■ How to complete this task: Go through the data and copy every line exactly, but not the images.

■ Information shown:
== == ==
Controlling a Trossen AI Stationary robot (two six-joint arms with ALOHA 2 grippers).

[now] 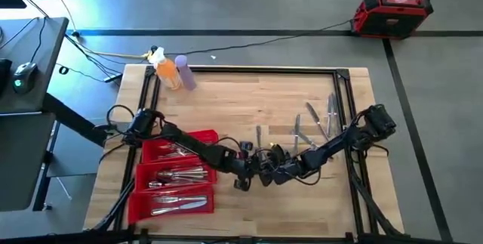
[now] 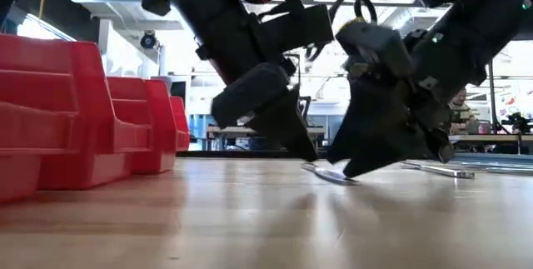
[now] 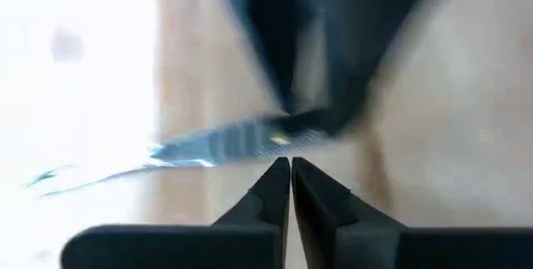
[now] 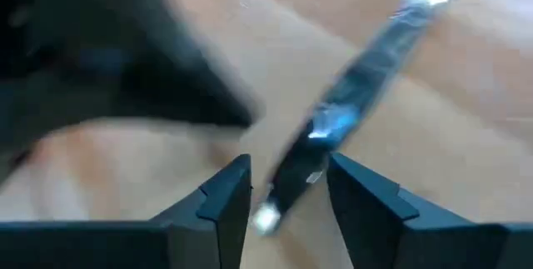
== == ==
■ Solution for this task:
Controlling a Trossen AI Stationary robot (two six-joint arms with ALOHA 2 grippers).

[now] 
[now] 
[now] 
[now] 

No further output is needed.